03 February 2014

"Just Call me Rip" Part Two of My Month Long Autobiographical Series - Countdown to 60

That's me on dad's lap. Mom next to us then grandparents and big brother far right front.
Genius is the recovery of childhood at will. -
Arthur Rimbaud
I was really really good at being a child. I knew playing. I knew imagination. I knew games. I did not know in my youth brooding or prolonged sulks or pouts I was an unabashed lover of fun and pursued it with precocious zeal bordering on mania. I loved to run and be chased and to throw and kick and laugh and giggle. I loved attention but not affection -- no never that. Love was to be unspoken and not displayed just sensed. I -- this wild bundle of cute -- received love unconditionally from family and friends.

My parents and big brother and a few other relatives called me Rip. There’s no one around anymore to ask about the origins of the nickname but I like to assume it had something to do with the manner in which I tore through my existence.

Trees. I loved to climb them and once at about five I fell from one and landed head first. A rather nasty cut opened up and blood poured. (I remember this from my own memory not from being told about it.) My dad took me the mirror and showed me my bleeding head and said that as a man I needn’t cry. So I stopped then and there and that may well have been the last time I cried until I was an adult. He took me to the doctor for stitches. The doctor expressed amazement at my bravery. I knew how to impress my old man.

You would think that I bought hook line and sinker into the whole macho lifestyle but that wasn’t  the case. I did use hook line and sinker a few times to fish but it never became a passion. My hunting days ended before they started. I had a bee bee gun with which I shot a bird from quite a distance. I remember watching the dead bird fall from it’s branch to the ground and feeling sickly sad even as dad came over to congratulate my marksmanship. I never wanted to kill an animal again.

My earliest memories are of the duplex we lived in until I was four but they are vague and doubtless influenced by what elders subsequently told me. I do remember our move to 1426 Grove Street where I was to spend the next 13 years. It was the classic middle American house to grow up in with a big backyard and trees and lots of dirt and even a shack where dad kept his tools. Later dad would build me a treehouse right there in our redwood tree.

Berkeley in the early 1960’s seemed less the hotbed of radical protests and hippies it was to become than a bucolic small town straight out of Leave it to Beaver. Just like the Beaver I had a wiser taller older brother. Picket fences and corner market and burger joint with a jukebox where teens hung out helped round out our neighborhood scene. A few blocks away was an empty lot rich in blackberry bushes that I used to go to with big brother for fruit feasts that would stain our sweatshirts. That lot has since housed a bank an apartment building and a store.
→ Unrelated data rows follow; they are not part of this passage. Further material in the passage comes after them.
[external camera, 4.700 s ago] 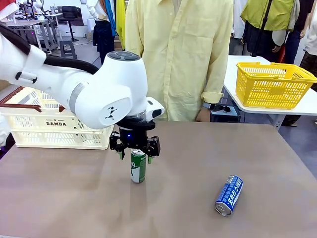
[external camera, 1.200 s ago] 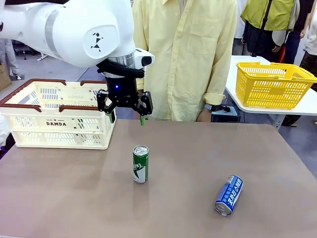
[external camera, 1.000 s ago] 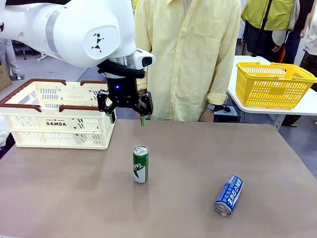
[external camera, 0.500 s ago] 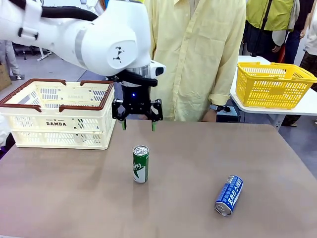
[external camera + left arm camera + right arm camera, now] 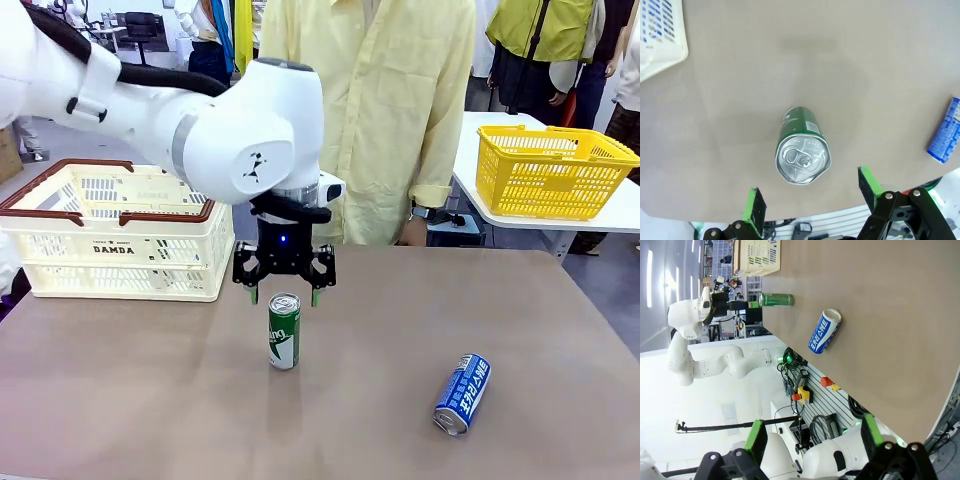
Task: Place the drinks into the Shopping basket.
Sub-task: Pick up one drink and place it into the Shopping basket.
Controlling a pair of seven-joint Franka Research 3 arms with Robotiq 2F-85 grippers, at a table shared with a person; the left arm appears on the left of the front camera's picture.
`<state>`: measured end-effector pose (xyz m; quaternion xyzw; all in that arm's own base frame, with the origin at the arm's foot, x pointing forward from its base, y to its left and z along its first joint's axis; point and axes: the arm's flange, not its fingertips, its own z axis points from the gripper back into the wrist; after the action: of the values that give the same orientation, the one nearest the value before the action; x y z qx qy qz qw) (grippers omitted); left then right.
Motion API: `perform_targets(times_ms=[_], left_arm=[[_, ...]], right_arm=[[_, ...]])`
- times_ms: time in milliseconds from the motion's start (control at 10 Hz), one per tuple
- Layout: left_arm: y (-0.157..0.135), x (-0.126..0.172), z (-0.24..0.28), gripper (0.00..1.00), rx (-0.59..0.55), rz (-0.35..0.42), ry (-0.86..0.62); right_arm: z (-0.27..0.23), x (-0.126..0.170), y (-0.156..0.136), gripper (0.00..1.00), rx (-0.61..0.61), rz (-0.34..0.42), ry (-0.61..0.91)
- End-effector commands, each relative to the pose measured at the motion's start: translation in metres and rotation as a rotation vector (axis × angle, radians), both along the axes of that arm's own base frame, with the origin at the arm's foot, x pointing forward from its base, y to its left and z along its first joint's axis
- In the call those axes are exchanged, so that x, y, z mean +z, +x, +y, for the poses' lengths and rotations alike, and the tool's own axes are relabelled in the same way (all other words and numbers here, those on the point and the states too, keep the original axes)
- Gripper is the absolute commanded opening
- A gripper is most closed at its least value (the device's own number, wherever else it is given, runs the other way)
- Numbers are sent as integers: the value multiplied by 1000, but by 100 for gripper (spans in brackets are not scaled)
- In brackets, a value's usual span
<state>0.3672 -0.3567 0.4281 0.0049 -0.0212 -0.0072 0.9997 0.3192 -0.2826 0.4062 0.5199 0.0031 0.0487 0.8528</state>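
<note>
A green-and-white drink can [image 5: 283, 340] stands upright mid-table. My left gripper [image 5: 284, 294] hangs open straight over it, green fingertips level with the can's rim on either side and not touching. In the left wrist view the can's silver top [image 5: 802, 160] lies just ahead of the open left gripper [image 5: 811, 196]. A blue-and-white can [image 5: 462, 393] lies on its side at the right front. The cream Shopping basket [image 5: 165, 217] with a brown-red rim stands at the back left. My right gripper [image 5: 814, 437] is open and holds nothing, off the table's side; it sees both cans [image 5: 776, 300] [image 5: 824, 330].
A person in a yellow shirt [image 5: 370, 110] stands at the far edge, a hand [image 5: 410, 232] near the table. A bright yellow mesh basket [image 5: 550, 170] sits on a white side table at the right. The brown tabletop [image 5: 150, 400] spreads bare around the cans.
My left gripper has swung from high beside the basket to the right and come down over the green can, still open. The cans have not moved.
</note>
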Motion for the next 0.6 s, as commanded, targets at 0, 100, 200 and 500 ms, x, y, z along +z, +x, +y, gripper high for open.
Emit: perform_targets(times_ms=[0, 100, 200, 500], left_arm=[[-1, -16, -4, 100, 69, -19, 39], [2, -24, -5, 100, 100, -34, 62], [5, -34, -7, 100, 49, -5, 73], [11, -49, -8, 100, 12, -59, 65]], right_arm=[[0, 1, -1, 100, 7, -10, -16], [0, 1, -1, 100, 7, -10, -16], [0, 1, -1, 100, 7, -10, -16], [0, 1, -1, 100, 7, -10, -16]])
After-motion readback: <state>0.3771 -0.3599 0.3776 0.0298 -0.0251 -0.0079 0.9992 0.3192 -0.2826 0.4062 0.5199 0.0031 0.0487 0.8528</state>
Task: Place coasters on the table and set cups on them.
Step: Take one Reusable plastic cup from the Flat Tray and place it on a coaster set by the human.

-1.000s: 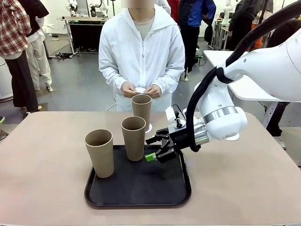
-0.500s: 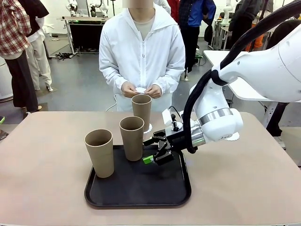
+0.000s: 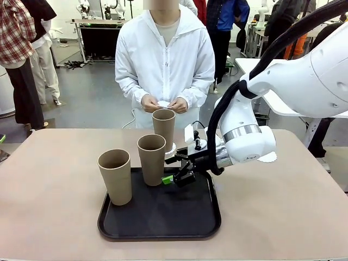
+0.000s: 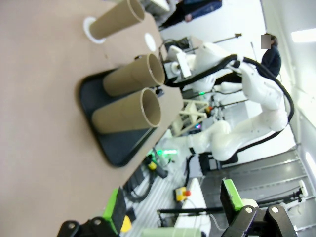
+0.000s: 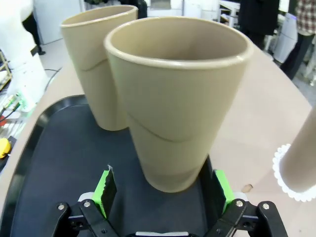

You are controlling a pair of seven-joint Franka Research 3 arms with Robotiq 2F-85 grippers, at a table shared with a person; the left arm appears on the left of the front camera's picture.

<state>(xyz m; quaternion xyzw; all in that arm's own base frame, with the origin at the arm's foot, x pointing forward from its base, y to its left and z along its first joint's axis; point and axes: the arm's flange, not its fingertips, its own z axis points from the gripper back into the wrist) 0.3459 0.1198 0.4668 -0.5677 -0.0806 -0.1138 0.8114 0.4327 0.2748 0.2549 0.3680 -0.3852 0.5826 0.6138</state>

In my childhood Berkeley still had traditional parades down main street that wouldn’t have seemed out of place in Anytown USA. The mayor was a Republican. My parents were Democrats as were about 99% of all Finnish-Americans and my mother was a poll worker on the day of the contentious 1960 election. Political rancor was not so acerbic absent cable TV and the internet. My early memories are of an idyllic life featuring the greatest dad in the world a cool big brother fun cousins and friends and loving grandparents. There was a dark cloud amidst all this however....

I started school almost a full year earlier than I should have and consequently I was invariably the youngest of any given group I was in for many years to come. This has helped make me fill like the kid in any group I'm in no matter that I'm years older than anyone else.

I want to Jefferson elementary which was just a block away from my grandparents' house so like my big brother before me I went to Grandma's house everyday for lunch through the sixth grade where I was joined by a golden retriever named Sisu ( a Finnish word for courage that has special significance to my people). And I walked to and from school despite a distance of about seven blocks. Children were allowed to walk the streets unsupervised back then. There was infinitely less paranoia. The idea of play dates would have seemed ludicrous. We managed to find people to play with on our own. One of my first friends and my best for many years was Mark who himself had some Finnish ancestry. He would go on to take LSD an ungodly number of times and do severe damage to his brain as a consequence. But as a child he shared my zeal for play and the pursuit of it with what can only be called reckless abandon.